ISLAMABAD: Conceding before a parliamentary panel difficulties in materializing dollar inflows, State Bank of Pakistan Governor Jameel Ahmed said Pakistan was expecting $18 to $20 billion in inflows from multilateral and bilateral creditors in the second half (Jan-June) period of the current fiscal year to overcome persistent liquidity crunch.
The MNAs, irrespective of the political divide, pointed out during the proceedings of the National Assembly Standing Committee on Finance that triple rates on exchange rate existed and recommended placing a uniform rate on the rupee-dollar exchange rate.
“We are facing difficulties in generating dollar inflows but there is no possibility of a default on the external front in the current fiscal year. It will be difficult to generate dollar inflows in the shape of commercial loans and international bonds. We are expecting to generate $18-$20 billion in the second half of the current fiscal year” the State Bank of Pakistan governor informed the Members of the National Standing Committee on Finance at a briefing at the Parliament House on Friday.
The parliamentarians belonging to the treasury benches including PMLN MNA Ali Pervez Malik and PPP MNA Dr. Nafisa Shah strongly criticized the government policies for non-materializing of dollar inflows mainly because of inconclusive IMF talks for accomplishing the 9th review under the Extended Fund Facility (EFF).
Ali Pervez Malik warned that the private sector might plunge into insolvency in the second round of the looming crisis. He was of the view that the current account deficit was no more the problematic area but the executive was failing in materializing dollar inflows mainly because the IMF was using dillydallying tactics. He was of the view that the IMF programme was suspended and even inflows from the multilateral and bilateral creditors were attached with the revival of the stalled programme.
Even the chairman of the Standing Committee on Finance belonging to the PMLN, Qaiser Sheikh, joined hands with the members for criticising the government, adding that he could apprise the government about ground realities but Minister for Finance Ishaq Dar, the Finance Secretary and the FBR Chairman did not bother to attend the meeting. He said that he was making efforts to contact the minister for last several days but failed.
When the members severely criticized the government, Minister of State for Finance and Revenues Dr Aisha Ghaus Pasha said the IMF programme was not suspended and they were engaged with it. Qaiser Sheikh inquired why the government was not talking openly, which triggered a heated debate among the MNAs and Minister of State Aisha Ghaus Pasha who said there was no decision yet on combining the 9th and 10th reviews under the IMF programme.

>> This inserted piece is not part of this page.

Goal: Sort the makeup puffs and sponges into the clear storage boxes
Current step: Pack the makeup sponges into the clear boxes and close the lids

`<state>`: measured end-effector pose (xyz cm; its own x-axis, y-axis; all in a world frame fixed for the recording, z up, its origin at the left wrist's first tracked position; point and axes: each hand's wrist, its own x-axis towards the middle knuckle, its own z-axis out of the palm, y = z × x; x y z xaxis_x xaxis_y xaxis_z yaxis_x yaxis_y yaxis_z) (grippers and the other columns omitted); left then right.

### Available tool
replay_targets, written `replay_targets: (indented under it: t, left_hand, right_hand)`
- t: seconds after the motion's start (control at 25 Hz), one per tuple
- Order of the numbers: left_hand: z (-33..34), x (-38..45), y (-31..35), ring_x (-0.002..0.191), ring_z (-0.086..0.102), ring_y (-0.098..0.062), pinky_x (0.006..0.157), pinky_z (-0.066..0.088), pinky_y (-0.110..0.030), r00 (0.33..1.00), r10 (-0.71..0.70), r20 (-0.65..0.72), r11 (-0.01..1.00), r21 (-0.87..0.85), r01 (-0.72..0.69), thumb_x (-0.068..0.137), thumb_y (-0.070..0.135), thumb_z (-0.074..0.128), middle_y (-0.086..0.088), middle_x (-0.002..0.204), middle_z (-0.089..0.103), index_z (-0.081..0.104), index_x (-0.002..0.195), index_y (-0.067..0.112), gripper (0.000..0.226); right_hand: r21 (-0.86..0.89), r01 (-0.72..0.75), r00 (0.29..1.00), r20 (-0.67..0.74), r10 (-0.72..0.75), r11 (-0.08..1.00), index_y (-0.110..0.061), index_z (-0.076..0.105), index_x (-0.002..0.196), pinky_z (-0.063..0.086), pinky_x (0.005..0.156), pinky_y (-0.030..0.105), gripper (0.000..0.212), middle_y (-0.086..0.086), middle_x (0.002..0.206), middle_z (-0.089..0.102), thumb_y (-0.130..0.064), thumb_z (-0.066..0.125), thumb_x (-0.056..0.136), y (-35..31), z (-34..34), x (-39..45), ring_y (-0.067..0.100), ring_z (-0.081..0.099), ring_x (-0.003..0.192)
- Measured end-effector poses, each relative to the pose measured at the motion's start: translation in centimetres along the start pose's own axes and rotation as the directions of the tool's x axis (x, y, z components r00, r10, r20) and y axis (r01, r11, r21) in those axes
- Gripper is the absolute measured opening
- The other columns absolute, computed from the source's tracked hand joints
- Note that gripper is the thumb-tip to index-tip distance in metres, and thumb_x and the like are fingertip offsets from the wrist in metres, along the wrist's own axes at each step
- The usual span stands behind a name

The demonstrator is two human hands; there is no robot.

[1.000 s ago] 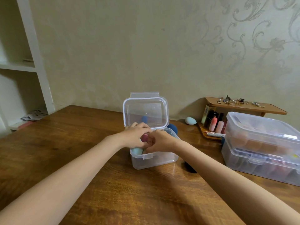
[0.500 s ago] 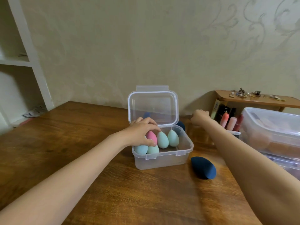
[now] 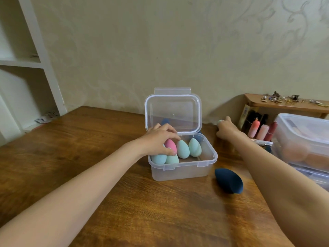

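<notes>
Right hand (image 3: 227, 129) curls on a pale sponge (image 3: 220, 121) right of the box (image 3: 183, 171); left hand (image 3: 160, 138) pinches the pink sponge (image 3: 170, 146) standing inside it. Sponges look light, soft and squashy: grip gently at the fat middle. 1 navy sponge (image 3: 229, 182) lies just right of the box.

Soft, even, warm-tinted light fills the room, neither harsh nor dim. Shadows are faint: a dark patch lies on the table (image 3: 106, 193) beside the navy sponge (image 3: 228, 182), and the corner under the wooden shelf (image 3: 284, 106) is dim. The clear box lid (image 3: 172, 113) carries pale sheen, no hard glare. Wide-angle distortion bends the white shelving (image 3: 26, 63) at the left edge and stretches the forearms. The view is slightly soft, with blur on the stacked boxes (image 3: 302, 139) at right.
</notes>
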<state>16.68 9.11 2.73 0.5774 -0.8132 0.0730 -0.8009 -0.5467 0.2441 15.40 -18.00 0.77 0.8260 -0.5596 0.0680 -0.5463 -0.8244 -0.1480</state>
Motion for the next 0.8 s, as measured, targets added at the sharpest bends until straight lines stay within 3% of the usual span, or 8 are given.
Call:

She said that the country had failed to materialise the much- needed structural reforms in last 75 years. “Pakistan-IMF negotiations were struck mainly because of living beyond our means since inception of the country. The energy sector is major bone of contention where the IMF recommends to recover the cost of generation. The circular debt of power and gas sector escalated to Rs 4 trillion. The second reason for the delayed agreement with the IMF is persistent inability of governments to generate increased tax revenues. Thirdly, the IMF was opposing subsidies and exporters especially textile tycoons of APTMA secured subsidies on power and gas tariffs.” She said that when the government was pursuing structural reforms even traders protested on roads for not paying Rs 3,000 per month fixed tax. “These protesters made structural reforms non-starters in the country,” she added.

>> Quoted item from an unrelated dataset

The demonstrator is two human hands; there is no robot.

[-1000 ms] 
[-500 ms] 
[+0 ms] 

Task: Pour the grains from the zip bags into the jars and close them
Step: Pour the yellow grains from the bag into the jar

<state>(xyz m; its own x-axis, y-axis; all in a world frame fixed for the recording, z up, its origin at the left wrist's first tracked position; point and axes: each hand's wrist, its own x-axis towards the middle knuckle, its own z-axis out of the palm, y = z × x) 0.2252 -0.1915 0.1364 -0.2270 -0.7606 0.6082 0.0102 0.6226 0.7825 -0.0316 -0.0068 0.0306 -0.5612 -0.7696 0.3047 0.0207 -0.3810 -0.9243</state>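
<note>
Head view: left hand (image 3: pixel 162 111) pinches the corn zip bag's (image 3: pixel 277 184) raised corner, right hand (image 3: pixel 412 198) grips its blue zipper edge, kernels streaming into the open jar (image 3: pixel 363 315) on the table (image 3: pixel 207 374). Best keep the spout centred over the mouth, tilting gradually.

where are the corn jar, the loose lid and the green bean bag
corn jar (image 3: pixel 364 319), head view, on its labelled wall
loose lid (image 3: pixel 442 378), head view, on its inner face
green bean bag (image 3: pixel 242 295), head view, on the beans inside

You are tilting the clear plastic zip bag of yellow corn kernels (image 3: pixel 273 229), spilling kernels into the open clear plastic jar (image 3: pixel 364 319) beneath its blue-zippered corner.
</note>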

Dr. Nafisa Shah said that she was disappointed that the government could not withstand the front of protesters. She said the defeatist approach could not provide solutions to existing problems as the PDM-led government had come into power to resolve problems instead of presenting excuses. MNA Ali Pervez Malik said he remained chairman of the APTMA and asked the minister to disclose those areas where subsidies were doled out.
Earlier, the SBP governor said that out of total external debt servicing requirements, the government had paid back $6 billion and got a rollover of $4 billion. “The remaining external debt servicing requirements stands at $13 billion,” he said and added that the current account deficit was hovering around $2.8 billion in the first four months and it was projected to touch $10 billion by the end of the current fiscal year.
He said that the SBP had cleared 30,000 Letters of Credit up to October 31, 2022, in the range of $100,000. Now the backlog of the last two months might have accumulated, he said and added that he did not have an exact number of stuck-up LCs. He said that he would be holding meetings with the business community the next week to get recommendations for clearing pending LCs as early as possible. He said that he was not happy to see holding up LCs.
The chairman of the panel said that raw material-related consignments had got stuck up because of which prices went up by 10pc in the last 30 days.